What the task requires
For this task, extract exactly the lines of the data below, from the line containing "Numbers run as" through the last one, with pictures left out.

Data extract
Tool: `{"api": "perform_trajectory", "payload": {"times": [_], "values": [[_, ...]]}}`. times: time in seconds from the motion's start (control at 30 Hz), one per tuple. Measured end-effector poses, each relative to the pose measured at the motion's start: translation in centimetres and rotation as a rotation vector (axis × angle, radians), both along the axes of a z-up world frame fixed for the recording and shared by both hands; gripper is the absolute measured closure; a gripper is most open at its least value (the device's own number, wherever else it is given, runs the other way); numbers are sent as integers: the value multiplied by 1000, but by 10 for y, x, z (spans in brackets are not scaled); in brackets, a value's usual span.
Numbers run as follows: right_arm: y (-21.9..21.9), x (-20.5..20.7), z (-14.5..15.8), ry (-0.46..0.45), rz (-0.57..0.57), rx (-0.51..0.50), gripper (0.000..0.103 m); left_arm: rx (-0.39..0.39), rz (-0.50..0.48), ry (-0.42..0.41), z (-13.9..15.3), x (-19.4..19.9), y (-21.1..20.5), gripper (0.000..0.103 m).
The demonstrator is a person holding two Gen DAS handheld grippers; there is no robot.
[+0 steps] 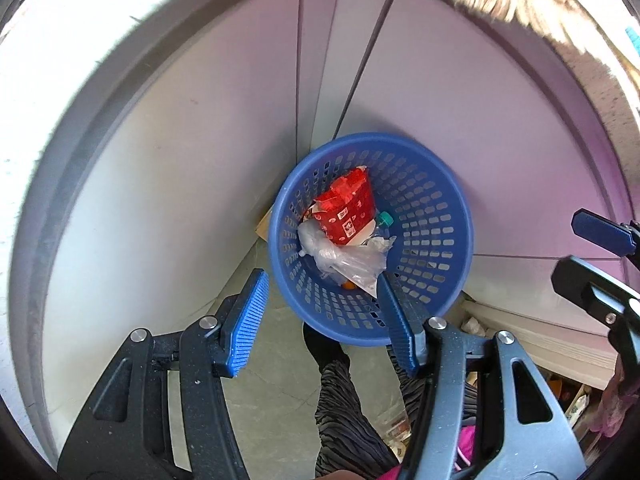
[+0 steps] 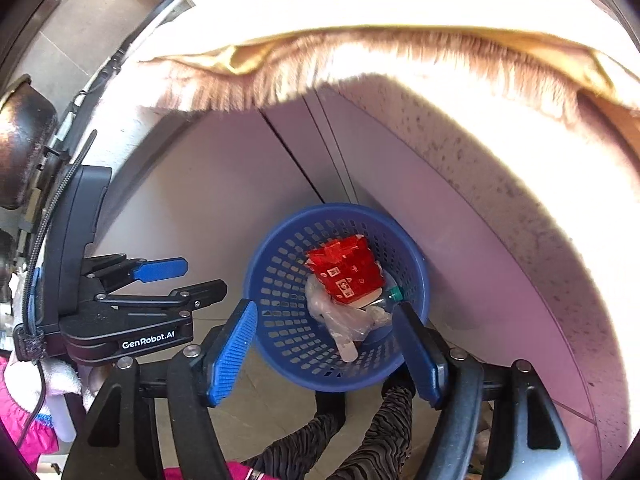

Exercise answer
Numbers run as follows: right_arm: y (-21.9..21.9), x (-20.5..20.7), z (-14.5..15.8), ry (-0.46..0.45), rz (-0.57..0.57), rx (-0.51..0.50), gripper (0.000..0.103 m); left_arm: rx (-0.39..0.39), rz (-0.50..0.48), ry (-0.42..0.41), z (-13.9..15.3), x (-19.4..19.9), y (-21.1..20.5), gripper (0.000..0.103 m).
The demonstrator is a person holding two Gen DAS handheld grippers; there is no robot.
[+0 steps] 
[+0 steps] 

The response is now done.